··· Data for analysis
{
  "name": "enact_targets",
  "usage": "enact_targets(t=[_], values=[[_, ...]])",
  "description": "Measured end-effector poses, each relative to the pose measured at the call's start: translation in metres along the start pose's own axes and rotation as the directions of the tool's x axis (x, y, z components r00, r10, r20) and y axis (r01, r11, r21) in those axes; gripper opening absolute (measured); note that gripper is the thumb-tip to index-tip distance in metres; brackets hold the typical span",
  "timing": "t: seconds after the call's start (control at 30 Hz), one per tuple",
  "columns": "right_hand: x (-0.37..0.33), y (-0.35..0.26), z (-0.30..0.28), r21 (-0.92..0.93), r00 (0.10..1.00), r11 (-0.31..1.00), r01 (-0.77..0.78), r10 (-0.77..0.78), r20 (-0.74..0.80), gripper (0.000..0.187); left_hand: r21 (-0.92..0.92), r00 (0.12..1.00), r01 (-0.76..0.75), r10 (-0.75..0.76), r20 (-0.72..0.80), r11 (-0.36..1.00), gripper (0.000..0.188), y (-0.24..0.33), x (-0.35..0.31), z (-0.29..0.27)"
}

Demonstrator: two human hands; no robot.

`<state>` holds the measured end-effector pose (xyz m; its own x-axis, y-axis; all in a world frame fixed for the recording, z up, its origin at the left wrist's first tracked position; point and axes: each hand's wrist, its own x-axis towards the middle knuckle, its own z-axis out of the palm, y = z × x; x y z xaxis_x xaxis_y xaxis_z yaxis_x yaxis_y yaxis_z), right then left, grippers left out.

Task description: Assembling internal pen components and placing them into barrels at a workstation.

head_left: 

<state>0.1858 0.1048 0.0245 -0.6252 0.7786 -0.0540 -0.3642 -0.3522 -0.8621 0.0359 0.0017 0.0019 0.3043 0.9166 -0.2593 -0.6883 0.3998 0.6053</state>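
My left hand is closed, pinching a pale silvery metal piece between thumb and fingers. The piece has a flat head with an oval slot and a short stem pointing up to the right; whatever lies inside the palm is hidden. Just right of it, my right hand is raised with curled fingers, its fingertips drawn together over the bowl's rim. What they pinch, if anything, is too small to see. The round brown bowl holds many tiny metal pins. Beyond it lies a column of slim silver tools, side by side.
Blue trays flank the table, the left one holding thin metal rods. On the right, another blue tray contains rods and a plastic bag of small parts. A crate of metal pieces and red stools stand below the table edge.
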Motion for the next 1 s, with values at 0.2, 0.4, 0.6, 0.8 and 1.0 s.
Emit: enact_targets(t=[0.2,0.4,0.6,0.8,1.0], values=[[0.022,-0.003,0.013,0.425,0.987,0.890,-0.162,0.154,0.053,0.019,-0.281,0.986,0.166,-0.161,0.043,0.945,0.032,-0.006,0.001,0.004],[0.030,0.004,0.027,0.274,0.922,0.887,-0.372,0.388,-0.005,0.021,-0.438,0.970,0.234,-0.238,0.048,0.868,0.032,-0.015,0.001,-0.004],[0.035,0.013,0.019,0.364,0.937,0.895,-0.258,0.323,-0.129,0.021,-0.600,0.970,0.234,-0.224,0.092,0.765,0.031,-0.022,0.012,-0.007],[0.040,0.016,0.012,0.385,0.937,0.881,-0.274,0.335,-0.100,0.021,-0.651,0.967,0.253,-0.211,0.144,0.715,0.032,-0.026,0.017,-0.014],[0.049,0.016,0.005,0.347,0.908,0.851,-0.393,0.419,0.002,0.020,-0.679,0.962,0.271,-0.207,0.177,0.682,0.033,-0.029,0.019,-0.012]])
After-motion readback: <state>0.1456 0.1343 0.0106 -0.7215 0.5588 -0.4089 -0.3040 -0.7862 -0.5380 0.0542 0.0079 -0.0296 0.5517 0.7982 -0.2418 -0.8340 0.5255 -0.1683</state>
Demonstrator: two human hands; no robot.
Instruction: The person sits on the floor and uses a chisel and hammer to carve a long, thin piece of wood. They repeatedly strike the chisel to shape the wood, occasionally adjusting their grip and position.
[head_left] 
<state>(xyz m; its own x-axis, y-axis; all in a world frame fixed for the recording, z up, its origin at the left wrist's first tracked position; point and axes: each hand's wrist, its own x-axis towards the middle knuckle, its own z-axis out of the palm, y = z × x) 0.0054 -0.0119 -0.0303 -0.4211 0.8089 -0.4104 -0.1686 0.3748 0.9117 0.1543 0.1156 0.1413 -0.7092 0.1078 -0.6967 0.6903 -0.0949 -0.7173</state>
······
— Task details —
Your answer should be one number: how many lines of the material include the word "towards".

— Answer box —
2